▶ _Task directions_
Although the entries contain pictures, repeat only their words, exactly as written.

▶ _Stored entries_
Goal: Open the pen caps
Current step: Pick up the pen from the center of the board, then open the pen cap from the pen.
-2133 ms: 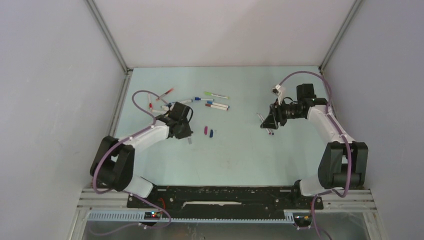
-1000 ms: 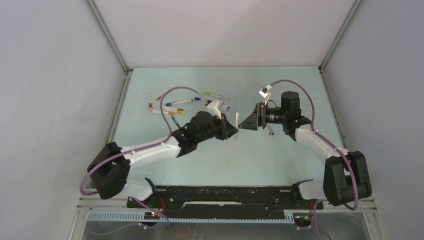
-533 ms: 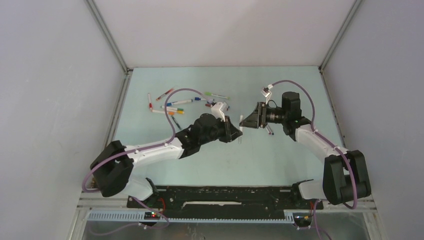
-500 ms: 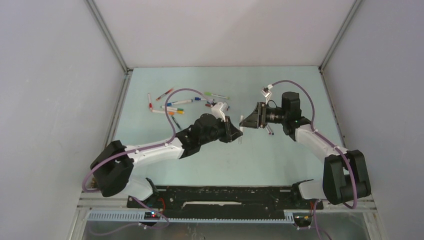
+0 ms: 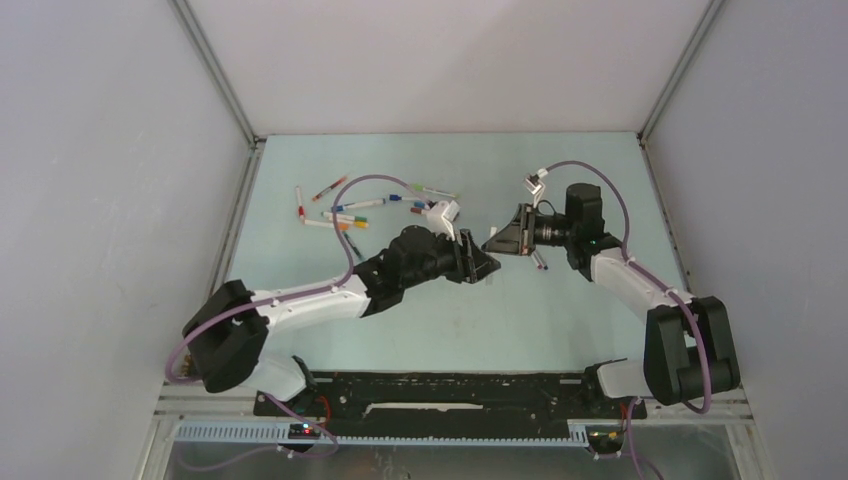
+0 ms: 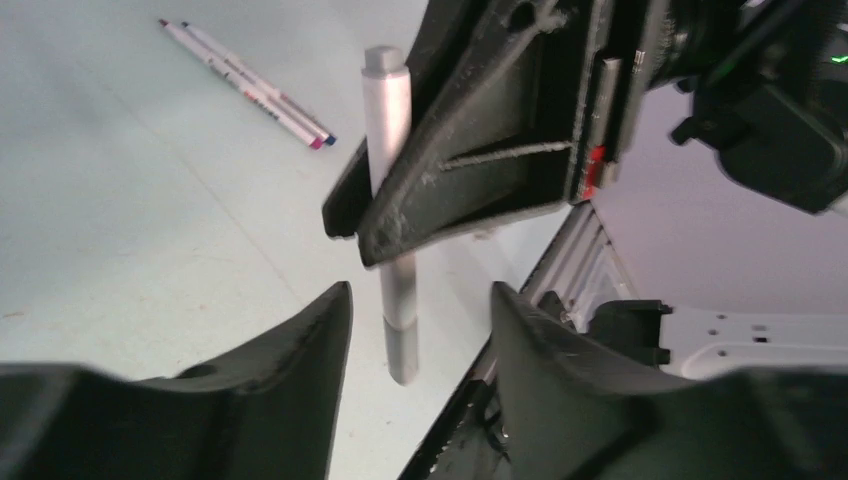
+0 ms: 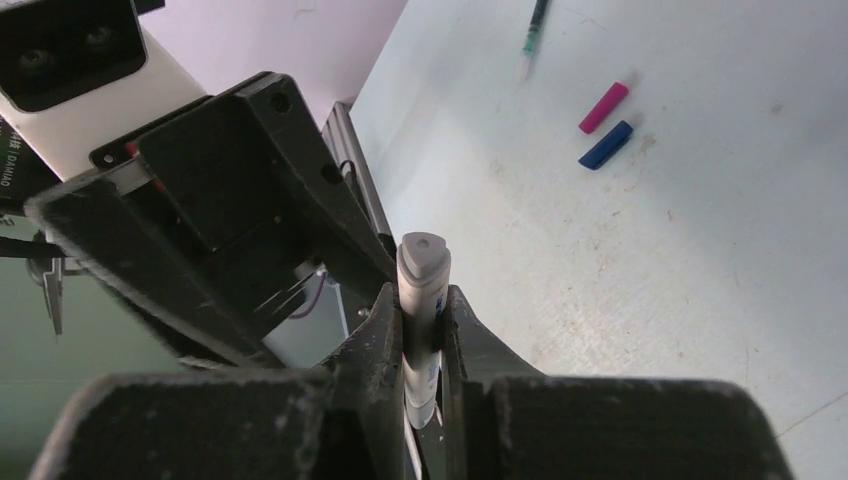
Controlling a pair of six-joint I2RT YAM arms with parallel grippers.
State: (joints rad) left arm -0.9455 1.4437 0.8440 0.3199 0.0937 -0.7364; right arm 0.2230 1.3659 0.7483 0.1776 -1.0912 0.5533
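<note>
My right gripper point(image 5: 497, 243) is shut on a slim white pen point(image 7: 422, 262) and holds it upright above the table's middle. In the left wrist view the pen point(image 6: 387, 120) stands in the right gripper's fingers point(image 6: 470, 170), and its grey lower end point(image 6: 402, 345) hangs between the jaws of my left gripper point(image 6: 415, 330). The left gripper point(image 5: 483, 265) is open, with its jaws apart on either side of that end and not touching it. A pink cap point(image 7: 604, 107) and a blue cap point(image 7: 606, 145) lie loose on the table.
Several pens point(image 5: 345, 212) lie in a loose cluster at the back left of the pale green table point(image 5: 560, 320). Two more pens point(image 6: 250, 90) lie side by side. One pen point(image 5: 539, 261) lies under the right arm. Grey walls enclose the table.
The left arm has swung from the pen cluster to the middle with a pen. The right gripper has come left to meet it and is now shut on the pen.
</note>
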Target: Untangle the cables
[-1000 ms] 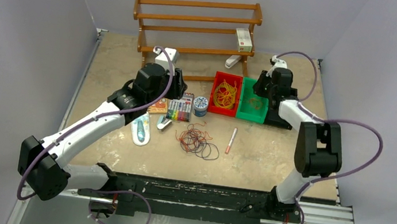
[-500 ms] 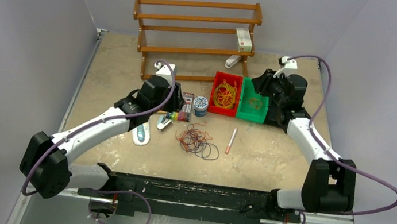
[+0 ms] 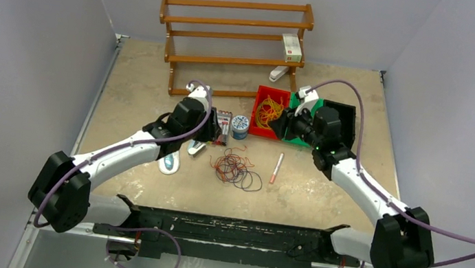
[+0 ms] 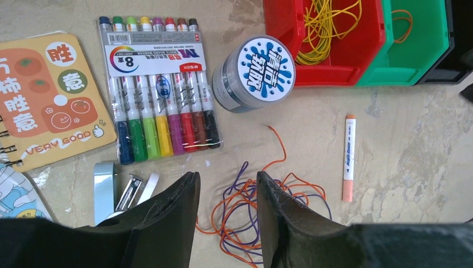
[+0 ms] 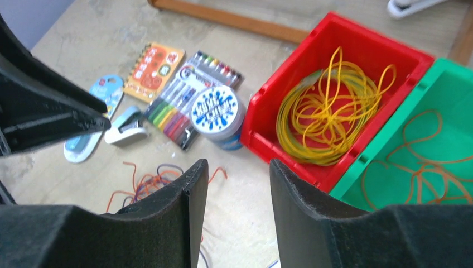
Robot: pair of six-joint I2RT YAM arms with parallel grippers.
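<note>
Beige table [image 3: 138, 79] carries the tangled cables [image 3: 236, 168], orange and purple loops lying loose near its centre, close to my left gripper [image 4: 226, 184]. Both it and the right gripper [image 5: 237, 173] stand open and empty. I judge one outer loop should be pinched alone and lifted slowly.

Top cam's high behind me, looking down from far off. Wrist cams peer past my jaws up close; both catch the red bin [image 4: 334, 75] and marker pack [image 4: 159, 95].
</note>
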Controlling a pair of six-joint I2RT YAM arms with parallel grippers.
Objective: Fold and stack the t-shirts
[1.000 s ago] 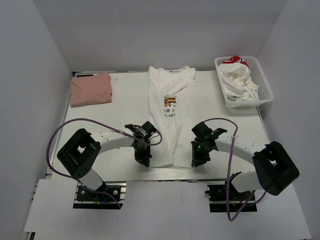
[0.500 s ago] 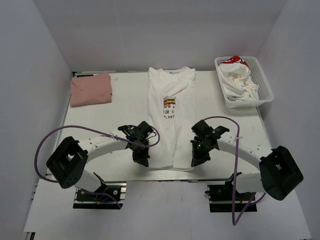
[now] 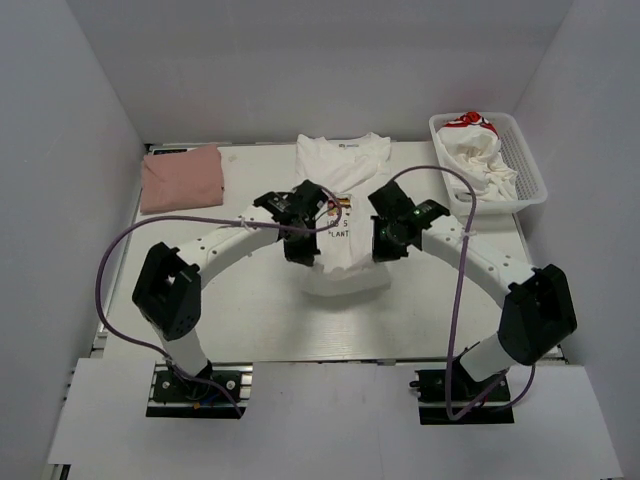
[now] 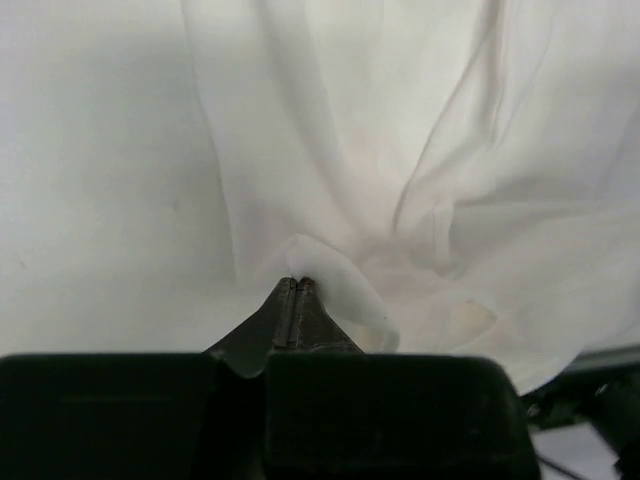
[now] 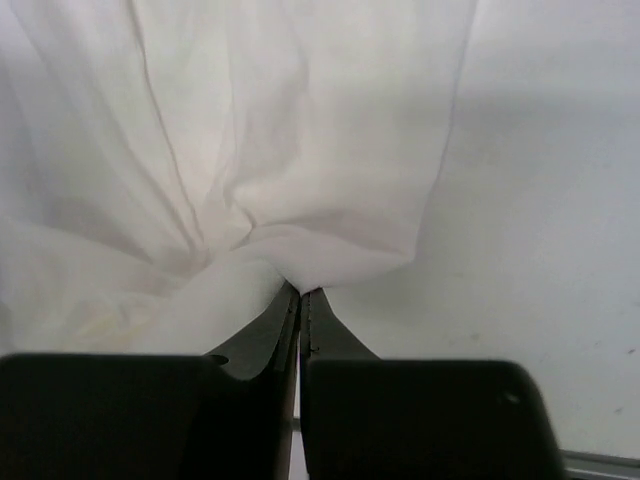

▶ _Answer box_
Goal: Open the pen caps
Current step: Pick up the pen from the center of the board, then open the pen cap from the pen.
-2133 ms: 
-1000 ms: 
-533 ms: 
-500 ms: 
+0 ms: 
+0 ms: 
+0 ms: 
Controlling a pair of six-joint I2RT YAM arms with parallel grippers.
State: (joints rad) left arm -0.9455 1.4437 0.8440 0.3199 0.0937 -0.7364; right arm 0.2230 1.3659 0.7483 0.1776 -1.0912 0.5533
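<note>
My right gripper point(image 5: 497, 243) is shut on a slim white pen point(image 7: 422, 262) and holds it upright above the table's middle. In the left wrist view the pen point(image 6: 387, 120) stands in the right gripper's fingers point(image 6: 470, 170), and its grey lower end point(image 6: 402, 345) hangs between the jaws of my left gripper point(image 6: 415, 330). The left gripper point(image 5: 483, 265) is open, with its jaws apart on either side of that end and not touching it. A pink cap point(image 7: 604, 107) and a blue cap point(image 7: 606, 145) lie loose on the table.
Several pens point(image 5: 345, 212) lie in a loose cluster at the back left of the pale green table point(image 5: 560, 320). Two more pens point(image 6: 250, 90) lie side by side. One pen point(image 5: 539, 261) lies under the right arm. Grey walls enclose the table.
The left arm has swung from the pen cluster to the middle with a pen. The right gripper has come left to meet it and is now shut on the pen.
</note>
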Target: Untangle the cables
[-1000 ms] 
[-500 ms] 
[+0 ms] 
[+0 ms] 
[+0 ms] 
Robot: pair of six-joint I2RT YAM arms with parallel grippers.
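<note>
Beige table [image 3: 138, 79] carries the tangled cables [image 3: 236, 168], orange and purple loops lying loose near its centre, close to my left gripper [image 4: 226, 184]. Both it and the right gripper [image 5: 237, 173] stand open and empty. I judge one outer loop should be pinched alone and lifted slowly.

Top cam's high behind me, looking down from far off. Wrist cams peer past my jaws up close; both catch the red bin [image 4: 334, 75] and marker pack [image 4: 159, 95].
</note>
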Controlling a pair of six-joint I2RT YAM arms with parallel grippers.
Objective: Fold and stack the t-shirts
[1.000 s ago] 
[0.500 s ago] 
[now] 
[now] 
[now] 

That finishes the output for this exercise.